Обсуждение: Re: [BUGS] BUG #3965: UNIQUE constraint fails on long column values

Поиск
Список
Период
Сортировка

Re: [BUGS] BUG #3965: UNIQUE constraint fails on long column values

От
Bruce Momjian
Дата:
Does anyone think it is a good idea to document that our indexes cannot
index arbirarily-long strings?  I see nothing in the documentation now
about it.

---------------------------------------------------------------------------

Juho Saarikko wrote:
> Tom Lane wrote:
> > Bruce Momjian <bruce@momjian.us> writes:
> >
> >> Juho Saarikko wrote:
> >>
> >>> While I didn't test, I'd imagine that this would also mean that any attempt
> >>> to insert such values to an already unique column would fail.
> >>>
> >
> >
> >> Works here in 8.3:
> >>
> >
> >
> >>     test=> create table test (x text unique);
> >>     NOTICE:  CREATE TABLE / UNIQUE will create implicit index "test_x_key" for table "test"
> >>     CREATE TABLE
> >>     test=> insert into test values (repeat('a', 50000));
> >>     INSERT 0 1
> >>
> >
> > That test only works because it's eminently compressible.
> >
> >
> > The short answer to this bug report is that we're not very concerned
> > about fixing this because there is seldom a good reason to have an
> > index (unique or not) on fields that can get so wide.  As was already
> > noted, if you do need a uniqueness check you can easily make a 99.9999%
> > solution by indexing the md5 hash (or some similar digest) of the
> > column.  It doesn't really seem worthwhile to expend development work
> > on something that would benefit so few people.
> >
> >             regards, tom lane
> >
> >
> But the documentation needs to be updated to mention this nonetheless.
> It is a nasty surprise if it hits unawares.
>
> Besides, it's not such an impossible scenario.
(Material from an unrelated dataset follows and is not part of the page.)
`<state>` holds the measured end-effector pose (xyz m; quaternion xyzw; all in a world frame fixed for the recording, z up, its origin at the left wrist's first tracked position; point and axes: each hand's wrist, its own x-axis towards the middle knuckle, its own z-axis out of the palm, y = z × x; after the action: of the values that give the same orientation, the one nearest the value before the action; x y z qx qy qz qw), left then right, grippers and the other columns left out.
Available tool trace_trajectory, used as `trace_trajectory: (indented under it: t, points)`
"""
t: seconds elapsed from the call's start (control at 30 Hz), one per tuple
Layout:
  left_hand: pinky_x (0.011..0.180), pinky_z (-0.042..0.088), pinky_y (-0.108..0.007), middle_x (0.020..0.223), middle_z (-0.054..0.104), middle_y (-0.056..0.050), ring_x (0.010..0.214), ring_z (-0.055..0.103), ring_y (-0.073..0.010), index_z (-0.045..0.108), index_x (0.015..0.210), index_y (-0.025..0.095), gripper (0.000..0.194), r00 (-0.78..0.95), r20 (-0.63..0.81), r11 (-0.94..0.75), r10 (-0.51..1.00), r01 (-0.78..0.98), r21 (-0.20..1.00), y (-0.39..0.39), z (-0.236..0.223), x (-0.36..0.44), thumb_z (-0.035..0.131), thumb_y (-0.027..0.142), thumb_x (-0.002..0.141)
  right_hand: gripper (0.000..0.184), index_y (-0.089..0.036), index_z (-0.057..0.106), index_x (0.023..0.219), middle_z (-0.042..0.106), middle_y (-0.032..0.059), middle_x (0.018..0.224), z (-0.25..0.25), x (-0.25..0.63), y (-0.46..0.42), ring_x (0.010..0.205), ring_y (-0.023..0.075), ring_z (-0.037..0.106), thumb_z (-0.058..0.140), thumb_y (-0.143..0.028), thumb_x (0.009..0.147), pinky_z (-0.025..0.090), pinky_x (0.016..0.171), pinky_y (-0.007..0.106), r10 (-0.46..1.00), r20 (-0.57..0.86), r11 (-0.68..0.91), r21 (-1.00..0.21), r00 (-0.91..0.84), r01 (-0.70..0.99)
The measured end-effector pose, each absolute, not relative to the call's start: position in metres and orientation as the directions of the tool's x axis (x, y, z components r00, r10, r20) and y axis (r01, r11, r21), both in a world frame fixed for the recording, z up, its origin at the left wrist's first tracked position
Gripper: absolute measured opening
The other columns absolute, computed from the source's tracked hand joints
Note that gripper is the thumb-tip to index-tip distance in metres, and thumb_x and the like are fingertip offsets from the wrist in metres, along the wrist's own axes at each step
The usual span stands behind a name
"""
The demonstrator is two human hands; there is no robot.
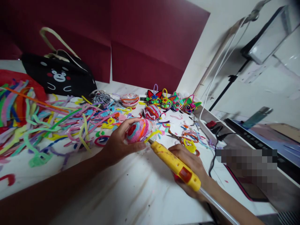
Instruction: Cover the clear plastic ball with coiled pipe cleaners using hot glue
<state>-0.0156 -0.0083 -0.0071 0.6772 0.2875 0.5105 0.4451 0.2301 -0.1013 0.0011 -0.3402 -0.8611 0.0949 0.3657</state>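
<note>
My left hand (118,140) is wrapped round a round ball of coiled pink, red and yellow pipe cleaners (138,130), held just above the white table (131,190). My right hand (191,165) grips a yellow glue gun (174,164). Its nozzle points up-left and touches the lower right side of the ball. A glue stick juts from the back of the gun toward me.
Loose pipe cleaners (53,122) of many colours cover the left of the table. Several finished pipe-cleaner animal heads (173,102) stand in a row at the back. Scissors (174,136) lie right of the ball. A black bear bag (58,76) sits back left. A power strip (211,125) and cables run along the right edge.
</note>
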Motion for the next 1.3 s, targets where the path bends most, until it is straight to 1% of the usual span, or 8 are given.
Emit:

I encountered this bug
> when making an Usenet image archival system. Since the same images tend
> to be reposted a lot, it makes sense to store them only once, and simply
> reference the stored image from each context it was posted in. Currently
> my program does the uniqueness constraining by itself; I was examining
> having the database enforce it when I ran into this issue.
>
> Such applications are not exactly rare: bayimg, img.google.com, etc. and
> of course the innumerable Usenet archival sites could all conceivably
> want to do something like this. So could any application which monitors
> potentially repeating phenomena, for that matter. After all, saving a
> single state of the system only once not only reduces the amount of data
> stored, but could also help in actual analysis of it, since it becomes
> trivial to recognize most and least often recurring states.
>
> ---------------------------(end of broadcast)---------------------------
> TIP 5: don't forget to increase your free space map settings

--
  Bruce Momjian  <bruce@momjian.us>        http://momjian.us
  EnterpriseDB                             http://postgres.enterprisedb.com

  + If your life is a hard drive, Christ can be your backup. +

Re: Re: [BUGS] BUG #3965: UNIQUE constraint fails on long column values

От
Phil Frost
Дата:
On Mar 5, 2008, at 11:20 , Bruce Momjian wrote:

>
> Does anyone think it is a good idea to document that our indexes
> cannot
> index arbirarily-long strings?  I see nothing in the documentation now
> about it.

+1

I never even knew. I'd be especially interested to hear about
details, like how long strings can be until they are not guaranteed
unique.

Re: Re: [BUGS] BUG #3965: UNIQUE constraint fails on long column values

От
Bruce Momjian
Дата:
Phil Frost wrote:
> On Mar 5, 2008, at 11:20 , Bruce Momjian wrote:
>
> >
> > Does anyone think it is a good idea to document that our indexes
> > cannot
> > index arbirarily-long strings?  I see nothing in the documentation now
> > about it.
>
> +1
>
> I never even knew. I'd be especially interested to hear about
> details, like how long strings can be until they are not guaranteed
> unique.

Part of the problem is we don't know the length --- it is the compressed
length that is limited, I think to 8k.

--
  Bruce Momjian  <bruce@momjian.us>        http://momjian.us
  EnterpriseDB                             http://postgres.enterprisedb.com

  + If your life is a hard drive, Christ can be your backup. +

Re: Re: [BUGS] BUG #3965: UNIQUE constraint fails on long column values

От
Tom Lane
Дата:
Bruce Momjian <bruce@momjian.us> writes:
> Part of the problem is we don't know the length --- it is the compressed
> length that is limited, I think to 8k.

That's a problem, and the length limit is different for different index
types.  So you're really not going to be able to say anything very
specific.  Another problem is where would you put the information?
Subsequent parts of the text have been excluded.